Task>
Where in the data below does the word "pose" appear? Copy every line that has it.

───── Input data

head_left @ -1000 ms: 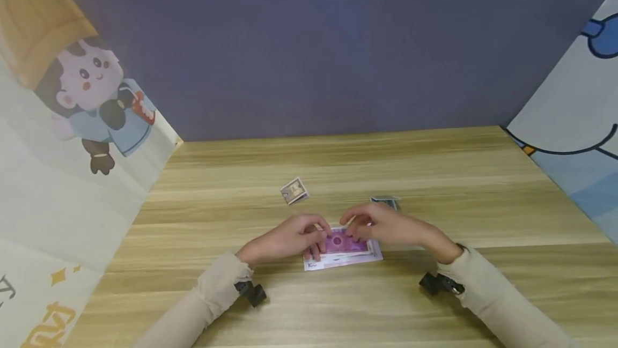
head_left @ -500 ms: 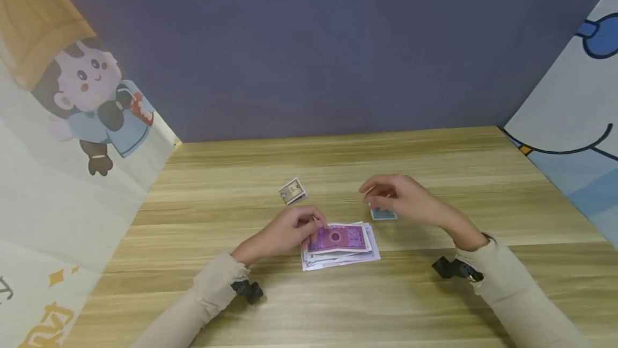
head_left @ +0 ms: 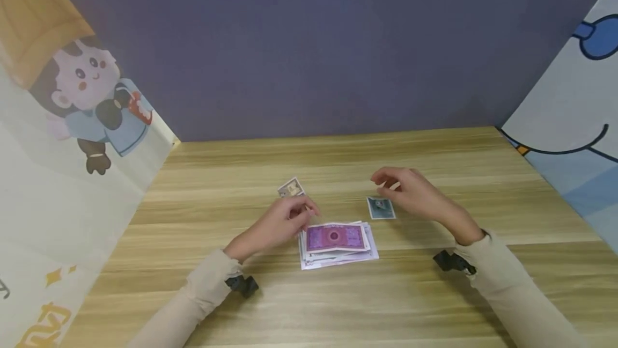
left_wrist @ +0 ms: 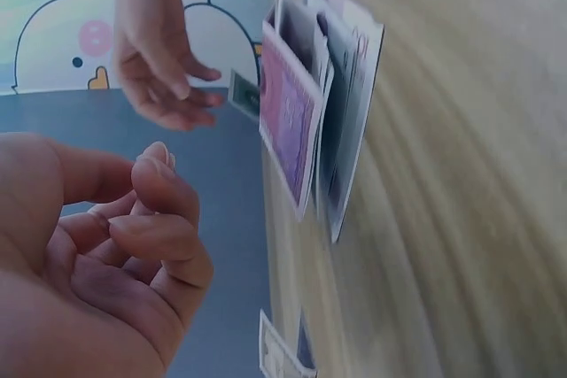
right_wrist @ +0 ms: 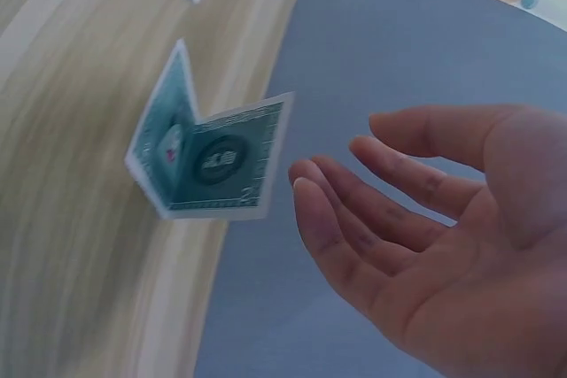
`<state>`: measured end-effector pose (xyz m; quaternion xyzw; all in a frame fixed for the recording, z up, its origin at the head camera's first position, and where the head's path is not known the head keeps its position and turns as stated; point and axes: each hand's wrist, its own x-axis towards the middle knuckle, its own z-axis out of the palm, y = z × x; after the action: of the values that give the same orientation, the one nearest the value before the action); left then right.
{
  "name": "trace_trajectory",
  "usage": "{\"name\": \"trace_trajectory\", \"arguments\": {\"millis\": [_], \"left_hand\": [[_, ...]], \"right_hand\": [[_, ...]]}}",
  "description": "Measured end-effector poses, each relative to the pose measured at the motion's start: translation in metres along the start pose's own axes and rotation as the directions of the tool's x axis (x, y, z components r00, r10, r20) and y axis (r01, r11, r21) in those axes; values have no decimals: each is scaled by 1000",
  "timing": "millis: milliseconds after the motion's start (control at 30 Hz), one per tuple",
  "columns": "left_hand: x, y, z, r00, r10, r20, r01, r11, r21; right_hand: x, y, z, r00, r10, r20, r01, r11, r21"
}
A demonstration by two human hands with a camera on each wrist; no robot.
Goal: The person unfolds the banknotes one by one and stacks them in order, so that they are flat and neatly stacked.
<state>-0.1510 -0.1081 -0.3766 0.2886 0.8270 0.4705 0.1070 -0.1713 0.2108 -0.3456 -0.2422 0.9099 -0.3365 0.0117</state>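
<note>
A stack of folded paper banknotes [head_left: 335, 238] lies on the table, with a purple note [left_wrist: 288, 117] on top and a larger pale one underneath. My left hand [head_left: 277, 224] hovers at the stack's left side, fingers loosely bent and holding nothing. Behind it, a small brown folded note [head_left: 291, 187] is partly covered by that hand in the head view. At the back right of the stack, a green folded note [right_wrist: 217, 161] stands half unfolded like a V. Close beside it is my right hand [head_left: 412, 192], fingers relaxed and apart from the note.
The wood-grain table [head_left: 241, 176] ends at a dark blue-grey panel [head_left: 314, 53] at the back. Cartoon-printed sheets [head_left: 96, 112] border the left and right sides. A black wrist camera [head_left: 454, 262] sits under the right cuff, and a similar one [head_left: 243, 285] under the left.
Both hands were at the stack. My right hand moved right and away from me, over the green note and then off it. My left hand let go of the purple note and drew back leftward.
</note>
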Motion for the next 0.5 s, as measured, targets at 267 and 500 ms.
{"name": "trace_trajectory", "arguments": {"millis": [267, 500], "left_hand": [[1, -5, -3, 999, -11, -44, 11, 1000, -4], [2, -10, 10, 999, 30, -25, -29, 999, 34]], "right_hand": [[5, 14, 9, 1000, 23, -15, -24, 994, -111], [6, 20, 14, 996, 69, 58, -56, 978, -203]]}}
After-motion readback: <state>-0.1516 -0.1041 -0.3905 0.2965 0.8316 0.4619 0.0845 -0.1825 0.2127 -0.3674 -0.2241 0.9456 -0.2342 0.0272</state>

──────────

Task result>
`<state>`: measured end-effector pose (xyz m; quaternion xyzw; all in a frame fixed for the recording, z up, its origin at the head camera's first position, and where the head's path is not known the head keeps its position and turns as stated; point and axes: each hand's wrist, its own x-axis towards the middle knuckle, its own z-axis out of the palm, y = z × x; after the action: of the values that give the same orientation, the one nearest the value before the action); left then right.
  "description": "Measured end-effector poses, each relative to the pose measured at the motion's start: translation in metres along the start pose's own axes and rotation as the directions of the tool's x axis (x, y, z components r00, r10, r20) and y axis (r01, r11, r21) in those axes; values have no decimals: each is scaled by 1000",

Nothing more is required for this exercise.